**TRY IT:** Every line of the listing below is to be repeated exactly; the pictures stay out.

----

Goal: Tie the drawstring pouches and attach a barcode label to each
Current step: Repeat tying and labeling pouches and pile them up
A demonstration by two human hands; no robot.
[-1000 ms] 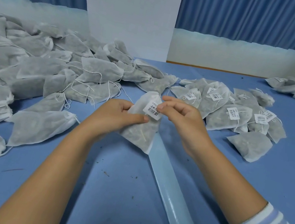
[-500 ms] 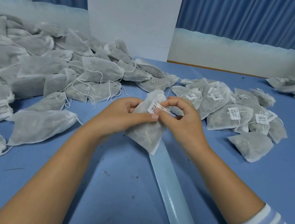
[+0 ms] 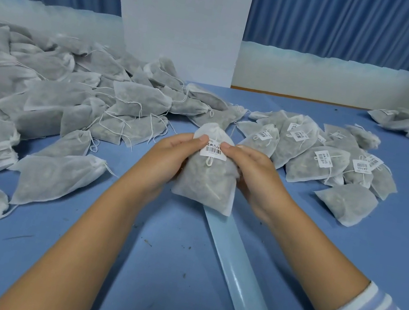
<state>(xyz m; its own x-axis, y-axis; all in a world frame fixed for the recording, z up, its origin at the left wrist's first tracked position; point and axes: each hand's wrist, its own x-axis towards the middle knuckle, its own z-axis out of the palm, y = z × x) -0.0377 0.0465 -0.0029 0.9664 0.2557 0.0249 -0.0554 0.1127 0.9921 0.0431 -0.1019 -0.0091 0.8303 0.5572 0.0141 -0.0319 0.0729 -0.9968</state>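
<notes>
Left hand (image 3: 167, 159) and right hand (image 3: 256, 180) grip the labelled pouch (image 3: 203, 184), neck away from me; finished pile (image 3: 330, 160) lies nearer my right.

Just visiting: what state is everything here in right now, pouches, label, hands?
White mesh drawstring pouch: neck cinched, held upright between both hands.
White barcode label: flat on that pouch's front, below the neck.
Left hand: grips the pouch, thumb at the label's corner.
Right hand: grips the pouch, thumb at the other corner.
Left heap of grey pouches: no labels visible.
Right heap of grey pouches: several show barcode labels.
</notes>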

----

**OUTPUT OF THE TASK:**
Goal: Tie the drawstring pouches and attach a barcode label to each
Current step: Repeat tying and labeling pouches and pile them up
A demonstration by two human hands; no robot.
[-1000 ms] 
[-500 ms] 
[+0 ms] 
<state>(xyz m; its own x-axis, y-axis; all in a world frame fixed for the recording, z up, its origin at the left wrist's first tracked position; point and axes: each hand's wrist, its own x-axis towards the middle knuckle, its own z-axis out of the palm, y = z × x) -0.0377 0.0465 -0.0029 0.9664 0.2557 0.0249 -0.0554 0.1127 0.9921 0.0431 -0.1019 -0.0091 0.8303 0.5572 0.0141 -0.0319 0.0729 -0.9968</state>
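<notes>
Left hand (image 3: 167, 159) and right hand (image 3: 256, 180) grip the labelled pouch (image 3: 203, 184), neck away from me; finished pile (image 3: 330, 160) lies nearer my right.

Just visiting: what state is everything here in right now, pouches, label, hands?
White mesh drawstring pouch: neck cinched, held upright between both hands.
White barcode label: flat on that pouch's front, below the neck.
Left hand: grips the pouch, thumb at the label's corner.
Right hand: grips the pouch, thumb at the other corner.
Left heap of grey pouches: no labels visible.
Right heap of grey pouches: several show barcode labels.
</notes>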

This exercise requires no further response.